The argument that "crypto is not a viable asset because it isn't backed by anything" is one of those claims that sounds profound right up until you ask what exactly backs the U.S. dollar.

The answer used to be gold. Now the answer is essentially, "trust us." The dollar is backed by the full faith and credit of a government that is $30+ trillion in debt and creating new currency units faster than rabbits produce offspring. If "backed by something" is the standard, fiat currency is standing on thinner ice than its critics would like to admit.

A good currency has traditionally been judged by six core characteristics:

  1. Durability
  2. Portability
  3. Divisibility
  4. Uniformity
  5. Scarcity
  6. Acceptability

Crypto performs remarkably well on all six.

Durability? Bitcoin does not rust, burn, rot, or wear out.

Portability? You can move millions of dollars across the world in minutes without armored trucks, bank holidays, or permission slips from bureaucrats.

Divisibility? A single Bitcoin can be divided into 100 million satoshis.

Uniformity? Every Bitcoin is identical to every other Bitcoin, just as every dollar is supposed to be.

Scarcity? This is where Bitcoin particularly shines. There will only ever be 21 million. Nobody can wake up one morning and decide to print another few trillion because Congress has expensive hobbies.

Acceptability? Millions of individuals, businesses, institutions, and even governments now recognize and use crypto. Acceptability grows wherever people voluntarily choose it.

Notice the irony. The one characteristic fiat currency struggles with most is scarcity. Governments are structurally incentivized to create more currency. Bitcoin is structurally designed to prevent it.

Critics often say crypto is too volatile to be money. Fair enough. New technologies frequently experience volatility during adoption. The internet stocks of the 1990s were volatile. Railroads were volatile. Oil companies were volatile. Volatility does not determine whether an asset has value. It often reflects a market discovering that value.

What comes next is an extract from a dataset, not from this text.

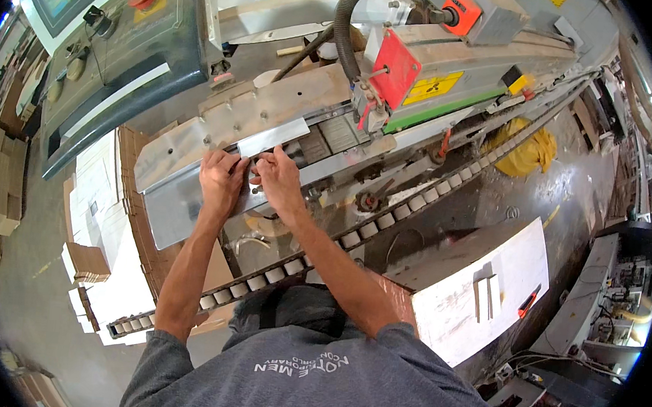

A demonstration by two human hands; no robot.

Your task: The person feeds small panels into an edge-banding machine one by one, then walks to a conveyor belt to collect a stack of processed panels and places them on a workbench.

The deeper issue is that crypto is not merely competing with dollars. It is competing with central control. A currency that cannot be inflated at will, censored easily, or transferred only with institutional approval represents a fundamental challenge to the existing financial order.

Now, crypto may succeed or fail depending on the project, technology, and adoption. Plenty of crypto projects deserve to fail. But the blanket claim that crypto is not a viable asset because it is not backed by anything is rather like a man living in a glass house mocking his neighbor's windows.

The dollar is backed by confidence.

Bitcoin is backed by mathematics, cryptography, decentralization, and an immutable supply schedule.

Whether one prefers the latter to the former is a legitimate debate. Pretending only one side relies on belief is not.

Your gold and silver intrinsic value collapses the moment we start mining asteroids.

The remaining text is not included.